Why does it evaluate it with -A provided?

> nix-instantiate --eval -E '{ x ? "xxx" }: { y = x; }'     

I understand that the behavior is a bit confusing, but it kind of makes sense too. When you evaluate a function, you get a <lambda>, which is exactly the same.

Passing an argument, you explicitly state that you expect a function, and that function to be called with your arg. The same can be mimicked in the expression itself:

$ nix-instantiate --eval -E '({ x ? "xxx" }: { y = x; }) {}'
{ y = "xxx"; }

What confuses me is why the --strict does not work on that lambda. Possibly something to be patched.
As far as I understand, the following should work, but does not.
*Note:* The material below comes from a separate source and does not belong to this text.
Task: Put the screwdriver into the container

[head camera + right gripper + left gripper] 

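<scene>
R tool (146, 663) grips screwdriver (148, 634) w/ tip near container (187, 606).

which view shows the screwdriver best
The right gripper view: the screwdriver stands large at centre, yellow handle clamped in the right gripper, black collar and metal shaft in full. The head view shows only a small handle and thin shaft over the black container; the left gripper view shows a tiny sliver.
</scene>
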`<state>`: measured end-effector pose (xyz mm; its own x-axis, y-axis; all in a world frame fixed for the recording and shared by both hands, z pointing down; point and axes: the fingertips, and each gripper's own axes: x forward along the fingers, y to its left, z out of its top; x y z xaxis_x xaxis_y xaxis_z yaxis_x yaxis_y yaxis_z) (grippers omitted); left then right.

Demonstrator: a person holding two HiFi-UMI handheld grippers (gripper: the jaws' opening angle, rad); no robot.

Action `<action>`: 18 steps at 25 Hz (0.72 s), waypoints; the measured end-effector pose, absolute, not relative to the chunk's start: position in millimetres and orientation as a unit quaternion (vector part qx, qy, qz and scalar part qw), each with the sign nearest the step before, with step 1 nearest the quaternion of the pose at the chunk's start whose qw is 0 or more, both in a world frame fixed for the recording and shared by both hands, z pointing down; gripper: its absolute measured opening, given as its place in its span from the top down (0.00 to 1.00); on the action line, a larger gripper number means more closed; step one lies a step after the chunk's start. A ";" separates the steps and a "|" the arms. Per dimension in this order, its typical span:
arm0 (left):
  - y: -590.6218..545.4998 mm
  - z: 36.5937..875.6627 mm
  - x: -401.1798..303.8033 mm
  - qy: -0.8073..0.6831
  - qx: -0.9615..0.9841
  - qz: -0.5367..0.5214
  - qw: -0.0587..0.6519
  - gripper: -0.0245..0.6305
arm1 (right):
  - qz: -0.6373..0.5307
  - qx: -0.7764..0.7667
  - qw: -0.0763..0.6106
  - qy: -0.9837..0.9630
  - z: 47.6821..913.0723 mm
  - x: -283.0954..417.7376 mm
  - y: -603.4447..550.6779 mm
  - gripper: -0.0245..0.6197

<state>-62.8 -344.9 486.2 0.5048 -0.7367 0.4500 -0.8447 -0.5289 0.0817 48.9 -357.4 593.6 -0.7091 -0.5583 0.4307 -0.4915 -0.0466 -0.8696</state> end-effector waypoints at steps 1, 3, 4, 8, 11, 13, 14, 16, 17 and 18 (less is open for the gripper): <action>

Feels like a bug in either the code or the doc:

$ nix-instantiate --eval --strict -E '{ x ? "xxx" }: { y = x; }'

I agree that the --strict flag here is the issue. If I was not using it’d expect to get back <LAMBDA>, but because I am specifying --strict I’d expect it to evaluate the function:

Although the manual does not say it should evaluate functions:

When used with --eval, recursively evaluate list elements and attributes. Normally, such sub-expressions are left unevaluated (since the Nix expression language is lazy).

But it would be a more intuitive behavior. Thanks for explaining.